Al terminar, Urresti nos devuelve a Eloy de la Iglesia en una de sus últimas entrevistas televisivas. Titubeante, casi con pudor, reconocía que no sabía muy bien cuál era la definición exacta de la palabra “libertad”. Y, sin embargo, añadía que eso había sido lo único que había intentado vivir y reflejar en sus películas. Esa confesión, sencilla y brutal, lo resume todo: Eloy no fue un cineasta académico ni un teórico de la imagen, fue un hombre que filmó la libertad como pudo, desde los márgenes, desde el exceso, desde la herida.

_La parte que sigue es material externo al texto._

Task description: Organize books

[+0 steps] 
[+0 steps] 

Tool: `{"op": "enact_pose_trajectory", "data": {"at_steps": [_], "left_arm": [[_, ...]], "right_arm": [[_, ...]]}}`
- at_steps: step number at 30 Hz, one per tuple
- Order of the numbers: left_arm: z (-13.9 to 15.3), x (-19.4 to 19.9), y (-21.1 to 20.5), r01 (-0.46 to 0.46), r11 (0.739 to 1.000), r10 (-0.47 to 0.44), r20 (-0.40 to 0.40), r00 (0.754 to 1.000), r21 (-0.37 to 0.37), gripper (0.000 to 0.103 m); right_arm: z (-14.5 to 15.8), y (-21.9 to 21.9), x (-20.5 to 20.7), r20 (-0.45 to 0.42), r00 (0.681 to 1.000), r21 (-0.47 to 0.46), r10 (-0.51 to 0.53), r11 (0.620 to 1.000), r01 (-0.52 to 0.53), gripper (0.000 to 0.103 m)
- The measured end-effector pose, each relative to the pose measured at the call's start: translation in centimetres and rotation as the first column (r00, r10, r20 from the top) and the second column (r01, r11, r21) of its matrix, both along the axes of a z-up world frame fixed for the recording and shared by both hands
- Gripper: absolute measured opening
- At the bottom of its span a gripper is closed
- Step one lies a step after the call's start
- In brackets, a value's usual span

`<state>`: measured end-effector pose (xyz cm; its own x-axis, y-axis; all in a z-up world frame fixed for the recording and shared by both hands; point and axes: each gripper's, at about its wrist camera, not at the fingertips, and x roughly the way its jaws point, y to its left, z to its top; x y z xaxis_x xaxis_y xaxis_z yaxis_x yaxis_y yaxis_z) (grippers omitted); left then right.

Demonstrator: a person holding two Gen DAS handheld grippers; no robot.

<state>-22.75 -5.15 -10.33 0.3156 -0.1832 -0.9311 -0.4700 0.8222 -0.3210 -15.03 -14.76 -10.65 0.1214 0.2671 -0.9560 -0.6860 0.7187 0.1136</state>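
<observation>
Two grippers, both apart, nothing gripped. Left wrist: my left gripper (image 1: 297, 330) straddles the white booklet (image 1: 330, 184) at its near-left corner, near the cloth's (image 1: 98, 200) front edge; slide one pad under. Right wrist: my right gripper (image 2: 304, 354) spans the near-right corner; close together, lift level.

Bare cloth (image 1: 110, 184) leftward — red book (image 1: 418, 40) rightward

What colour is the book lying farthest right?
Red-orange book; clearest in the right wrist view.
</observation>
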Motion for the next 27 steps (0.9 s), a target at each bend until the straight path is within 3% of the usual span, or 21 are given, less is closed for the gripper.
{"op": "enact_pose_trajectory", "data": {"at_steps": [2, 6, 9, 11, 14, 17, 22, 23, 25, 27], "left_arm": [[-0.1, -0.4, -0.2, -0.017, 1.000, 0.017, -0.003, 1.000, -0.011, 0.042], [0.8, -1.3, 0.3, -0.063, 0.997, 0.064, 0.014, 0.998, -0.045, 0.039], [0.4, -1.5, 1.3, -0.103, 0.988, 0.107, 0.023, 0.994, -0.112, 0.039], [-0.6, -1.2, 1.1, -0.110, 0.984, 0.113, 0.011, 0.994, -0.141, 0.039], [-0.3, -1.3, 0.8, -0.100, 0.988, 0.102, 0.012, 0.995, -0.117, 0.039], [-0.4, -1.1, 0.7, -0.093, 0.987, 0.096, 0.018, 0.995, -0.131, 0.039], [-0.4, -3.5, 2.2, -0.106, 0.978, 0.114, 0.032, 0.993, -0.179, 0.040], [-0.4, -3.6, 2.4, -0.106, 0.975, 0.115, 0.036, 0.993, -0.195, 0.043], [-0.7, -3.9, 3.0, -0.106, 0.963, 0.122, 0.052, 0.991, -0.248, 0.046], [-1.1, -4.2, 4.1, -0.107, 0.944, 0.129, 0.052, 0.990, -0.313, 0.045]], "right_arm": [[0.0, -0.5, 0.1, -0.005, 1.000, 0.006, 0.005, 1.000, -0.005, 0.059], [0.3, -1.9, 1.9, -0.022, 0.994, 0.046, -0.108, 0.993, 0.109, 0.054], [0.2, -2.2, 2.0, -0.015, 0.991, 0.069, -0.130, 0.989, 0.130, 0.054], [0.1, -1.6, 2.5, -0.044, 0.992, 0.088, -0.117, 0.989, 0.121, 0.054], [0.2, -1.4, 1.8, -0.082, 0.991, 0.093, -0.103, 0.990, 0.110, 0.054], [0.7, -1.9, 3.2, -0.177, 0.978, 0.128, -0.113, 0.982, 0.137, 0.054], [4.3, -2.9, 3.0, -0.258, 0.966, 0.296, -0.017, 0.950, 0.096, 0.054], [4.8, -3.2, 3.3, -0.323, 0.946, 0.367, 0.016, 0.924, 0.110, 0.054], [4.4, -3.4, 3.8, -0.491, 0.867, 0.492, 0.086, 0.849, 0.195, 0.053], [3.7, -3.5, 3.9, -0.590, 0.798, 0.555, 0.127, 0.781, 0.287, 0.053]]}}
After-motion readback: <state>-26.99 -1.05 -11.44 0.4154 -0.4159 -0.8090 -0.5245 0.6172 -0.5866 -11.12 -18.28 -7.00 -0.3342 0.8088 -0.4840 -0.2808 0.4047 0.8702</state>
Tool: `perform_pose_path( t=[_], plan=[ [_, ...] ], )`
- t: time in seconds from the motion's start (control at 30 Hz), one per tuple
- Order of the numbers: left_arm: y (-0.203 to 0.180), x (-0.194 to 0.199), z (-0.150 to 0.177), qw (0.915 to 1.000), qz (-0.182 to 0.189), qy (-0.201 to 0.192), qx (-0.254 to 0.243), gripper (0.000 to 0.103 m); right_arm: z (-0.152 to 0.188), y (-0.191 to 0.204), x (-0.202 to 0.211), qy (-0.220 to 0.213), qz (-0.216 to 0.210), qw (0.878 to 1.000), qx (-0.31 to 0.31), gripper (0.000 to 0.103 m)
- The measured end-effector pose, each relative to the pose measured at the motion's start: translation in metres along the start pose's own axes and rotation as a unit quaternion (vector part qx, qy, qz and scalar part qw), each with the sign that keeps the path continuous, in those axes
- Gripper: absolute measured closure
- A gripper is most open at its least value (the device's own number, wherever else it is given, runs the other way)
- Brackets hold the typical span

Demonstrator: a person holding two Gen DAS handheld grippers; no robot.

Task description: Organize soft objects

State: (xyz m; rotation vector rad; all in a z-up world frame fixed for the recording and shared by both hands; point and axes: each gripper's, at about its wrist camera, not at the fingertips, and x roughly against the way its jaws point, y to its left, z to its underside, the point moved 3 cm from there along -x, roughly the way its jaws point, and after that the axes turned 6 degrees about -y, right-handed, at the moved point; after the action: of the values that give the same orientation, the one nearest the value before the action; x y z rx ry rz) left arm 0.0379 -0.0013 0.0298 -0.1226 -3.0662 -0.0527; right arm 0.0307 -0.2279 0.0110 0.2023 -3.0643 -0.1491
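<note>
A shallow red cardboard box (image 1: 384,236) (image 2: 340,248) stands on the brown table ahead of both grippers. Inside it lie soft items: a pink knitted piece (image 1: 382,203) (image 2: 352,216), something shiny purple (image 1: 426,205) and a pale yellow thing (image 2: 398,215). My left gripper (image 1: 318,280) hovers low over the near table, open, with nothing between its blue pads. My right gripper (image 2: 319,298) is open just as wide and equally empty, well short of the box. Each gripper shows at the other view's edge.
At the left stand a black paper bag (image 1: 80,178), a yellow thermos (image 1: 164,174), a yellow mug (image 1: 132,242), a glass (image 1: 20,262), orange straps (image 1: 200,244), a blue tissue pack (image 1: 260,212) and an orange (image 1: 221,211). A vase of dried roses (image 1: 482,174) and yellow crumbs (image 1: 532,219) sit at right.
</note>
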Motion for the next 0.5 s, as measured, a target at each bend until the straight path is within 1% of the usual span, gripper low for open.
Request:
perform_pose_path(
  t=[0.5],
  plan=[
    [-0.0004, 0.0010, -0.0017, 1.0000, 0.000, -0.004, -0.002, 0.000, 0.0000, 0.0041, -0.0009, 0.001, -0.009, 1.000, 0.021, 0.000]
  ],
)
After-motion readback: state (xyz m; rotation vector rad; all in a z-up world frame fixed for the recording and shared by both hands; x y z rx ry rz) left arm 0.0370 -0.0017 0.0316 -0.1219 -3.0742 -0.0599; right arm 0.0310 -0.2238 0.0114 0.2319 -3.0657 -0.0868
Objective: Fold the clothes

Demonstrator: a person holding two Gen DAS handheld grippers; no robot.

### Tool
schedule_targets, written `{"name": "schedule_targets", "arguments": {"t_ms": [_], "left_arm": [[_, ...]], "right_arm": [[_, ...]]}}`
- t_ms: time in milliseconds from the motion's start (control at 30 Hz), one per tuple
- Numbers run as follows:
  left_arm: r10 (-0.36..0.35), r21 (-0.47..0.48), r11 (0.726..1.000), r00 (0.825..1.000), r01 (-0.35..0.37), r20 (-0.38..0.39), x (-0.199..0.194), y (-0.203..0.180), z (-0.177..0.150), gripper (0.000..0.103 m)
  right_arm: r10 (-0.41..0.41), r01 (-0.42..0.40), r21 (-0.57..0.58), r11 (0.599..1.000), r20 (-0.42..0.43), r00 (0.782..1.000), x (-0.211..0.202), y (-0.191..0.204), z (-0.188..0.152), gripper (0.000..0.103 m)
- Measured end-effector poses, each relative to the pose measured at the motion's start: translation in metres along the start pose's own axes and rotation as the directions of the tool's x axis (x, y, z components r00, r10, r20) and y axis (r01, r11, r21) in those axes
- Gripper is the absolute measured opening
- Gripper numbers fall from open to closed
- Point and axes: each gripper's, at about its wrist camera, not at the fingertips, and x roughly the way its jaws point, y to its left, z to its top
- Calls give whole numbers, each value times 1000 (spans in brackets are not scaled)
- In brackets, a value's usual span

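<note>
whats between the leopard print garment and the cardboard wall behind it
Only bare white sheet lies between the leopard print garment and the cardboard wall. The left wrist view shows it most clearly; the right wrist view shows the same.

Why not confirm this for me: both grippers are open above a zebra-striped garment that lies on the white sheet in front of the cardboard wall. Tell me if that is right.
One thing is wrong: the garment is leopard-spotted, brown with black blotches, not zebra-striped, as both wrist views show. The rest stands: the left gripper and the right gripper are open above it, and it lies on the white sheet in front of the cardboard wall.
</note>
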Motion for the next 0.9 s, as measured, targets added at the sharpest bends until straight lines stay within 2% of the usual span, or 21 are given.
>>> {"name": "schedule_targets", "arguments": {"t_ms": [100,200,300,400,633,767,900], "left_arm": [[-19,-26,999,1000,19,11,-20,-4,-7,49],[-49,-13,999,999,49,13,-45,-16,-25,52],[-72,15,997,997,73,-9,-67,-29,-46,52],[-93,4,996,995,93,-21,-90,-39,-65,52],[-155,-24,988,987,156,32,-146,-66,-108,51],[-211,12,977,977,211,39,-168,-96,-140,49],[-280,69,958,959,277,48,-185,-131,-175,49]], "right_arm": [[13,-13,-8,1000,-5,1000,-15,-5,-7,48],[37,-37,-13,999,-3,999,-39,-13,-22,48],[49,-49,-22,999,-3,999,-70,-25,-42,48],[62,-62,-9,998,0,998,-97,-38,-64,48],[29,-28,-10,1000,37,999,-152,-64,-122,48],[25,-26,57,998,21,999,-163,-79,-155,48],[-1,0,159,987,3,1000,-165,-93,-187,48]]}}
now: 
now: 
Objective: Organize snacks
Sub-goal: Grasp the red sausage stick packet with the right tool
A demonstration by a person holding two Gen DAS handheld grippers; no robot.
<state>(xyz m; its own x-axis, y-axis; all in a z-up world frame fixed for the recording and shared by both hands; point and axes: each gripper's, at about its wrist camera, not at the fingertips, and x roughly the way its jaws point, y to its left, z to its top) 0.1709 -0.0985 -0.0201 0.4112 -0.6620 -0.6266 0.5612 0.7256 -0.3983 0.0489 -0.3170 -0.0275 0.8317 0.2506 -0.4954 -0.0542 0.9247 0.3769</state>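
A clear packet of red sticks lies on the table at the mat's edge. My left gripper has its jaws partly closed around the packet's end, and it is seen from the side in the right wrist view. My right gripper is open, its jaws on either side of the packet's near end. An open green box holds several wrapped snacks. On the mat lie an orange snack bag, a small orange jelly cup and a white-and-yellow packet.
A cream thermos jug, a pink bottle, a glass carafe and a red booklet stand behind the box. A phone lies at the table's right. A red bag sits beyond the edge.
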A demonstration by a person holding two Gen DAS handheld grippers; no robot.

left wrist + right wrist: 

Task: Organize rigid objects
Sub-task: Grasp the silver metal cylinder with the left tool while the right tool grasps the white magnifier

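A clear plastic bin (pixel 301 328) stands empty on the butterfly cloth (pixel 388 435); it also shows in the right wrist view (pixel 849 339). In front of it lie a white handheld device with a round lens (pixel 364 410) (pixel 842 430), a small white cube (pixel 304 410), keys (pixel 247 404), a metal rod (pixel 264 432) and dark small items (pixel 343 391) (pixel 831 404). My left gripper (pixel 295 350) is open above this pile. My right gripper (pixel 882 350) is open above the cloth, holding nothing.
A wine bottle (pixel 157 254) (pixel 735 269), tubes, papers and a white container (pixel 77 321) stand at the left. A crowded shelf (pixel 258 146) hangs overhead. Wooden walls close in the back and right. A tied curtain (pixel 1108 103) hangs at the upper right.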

Porque Eloy de la Iglesia fue nuestro auténtico Pasolini: el director más transgresor, más adelantado a su tiempo, el que se atrevió a poner en pantalla la homosexualidad cuando nadie quería hablar de ella, el que mezcló política y deseo como nunca antes se había hecho en el cine español, el que filmó los cuerpos desnudos, la droga, los chaperos, los atracos y los suburbios con una crudeza que aún hoy incomoda. Futurista en su radicalidad, incómodo en su presente, sigue siendo incómodo también ahora. Y esa incomodidad es su mayor legado: recordarnos que el cine no está para consolarnos, sino para abrir los ojos.
Eloy de la Iglesia, hasta el final, fue adicto a una sola cosa: la libertad de filmar lo que nadie quería mirar.